During the last months, this has become one of the most discussed issues both in Armenia and foreign think tanks and political circles dealing with the region. In this article, I am not going to discuss whether Armenia should change its foreign policy vector, but to try to raise some questions, to understand the possibilities, problems and perspectives of such a shift.
In general, changing the foreign policy vector is an extremely complex process that has dozens of internal and external components. On the ground, it means changing the established balance of power, which implies a significant change in the rules of conduct of both regional and global players.
One of the most important prerequisites for changing the foreign political vector is the internal political processes of the state, public sentiments and political demands of the opposition. It is also important to know how much the elite of the state is afraid of the loss of power, how many red lines have been crossed in internal political processes and how much influence the geopolitical centers can have on the internal political affairs.
What is different that has led to a change in vectors? Just a decade ago there were two geopolitical centers in the world, Russia and the US. Today we have to deal with a new pole, which is definitely China. It is no coincidence that during the meeting between the presidents of China and the US, Xi Jinping directly stated that the world is big enough and the two can compete in that world. This was a record of two extremely important realities.
First, China offers to share the world with the US, given the new realities, and second, China and the US seem to accept that Russia no longer has the capabilities it once had and is no longer a global player to be reckoned with. However, it is obvious that today Armenia does not want to turn its foreign political vector towards China, but looks cautiously towards the collective West.

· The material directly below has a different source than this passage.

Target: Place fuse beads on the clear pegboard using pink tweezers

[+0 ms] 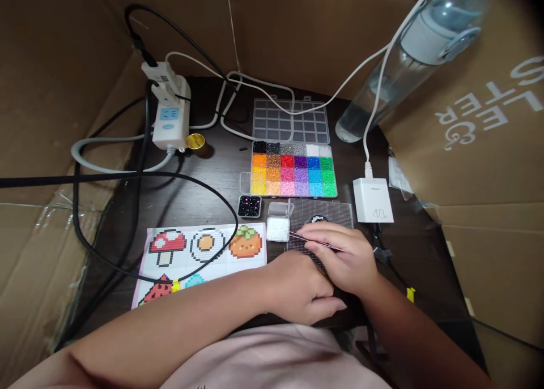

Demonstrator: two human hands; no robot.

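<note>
Squeeze the tweezers lightly and evenly; your right hand grasps them, grip pinched, tips near the white beads, left of the pegboard. Your left hand: cannot tell what its grip holds. Count one tweezers, one pegboard, two small bead boxes, one large bead tray.

Looks like a makeshift craft desk; home or workshop, can't tell. Cardboard walls are boxing in a dark tabletop left, right and far. Bead case is sitting mid-table, pegboard lying nearer, pixel-art pattern sheet lying near left. Power strip is standing left; charger and water bottle are occupying the right.
</note>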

There are some internal and external factors that should be taken into account when preparing for a change in the vector of foreign policy by any state. First, in the case of Armenia, the government should have a real desire to change the vector, and not inject a fake agenda before the public. Second, the West should be willing to accept Armenia into its family, including NATO or the EU and be ready to provide Armenia with a security umbrella. How long is the waiting line? Third, Russia should allow Armenia to change vectors (or not be able to prevent it by any available instrument). Fourth, it should be understood that in the case of a change of vector, Armenia will become an ally of the US, which will lead to serious contradictions not only with Russia but also with Iran.
The next factor is a clear assessment of the momentum and geopolitical realities. It is obvious that Armenia is seeking a new guarantor of its security as Armenia cannot survive without support of a global or regional player.
Another important thing to think about is the price that states typically pay for vector change or vector selection. For example, Georgia and Ukraine have been waiting for decades to join NATO and the EU. Both states have paid a certain price to achieve this goal. In Armenia’s case, the question is whether the loss of Artsakh was the price we paid or there is still a price to pay because Nagorno Karabakh was not recognized by the international community. These are just some of the questions we need to find answers to properly assess the opportunities and challenges to protect the country from other types of disasters.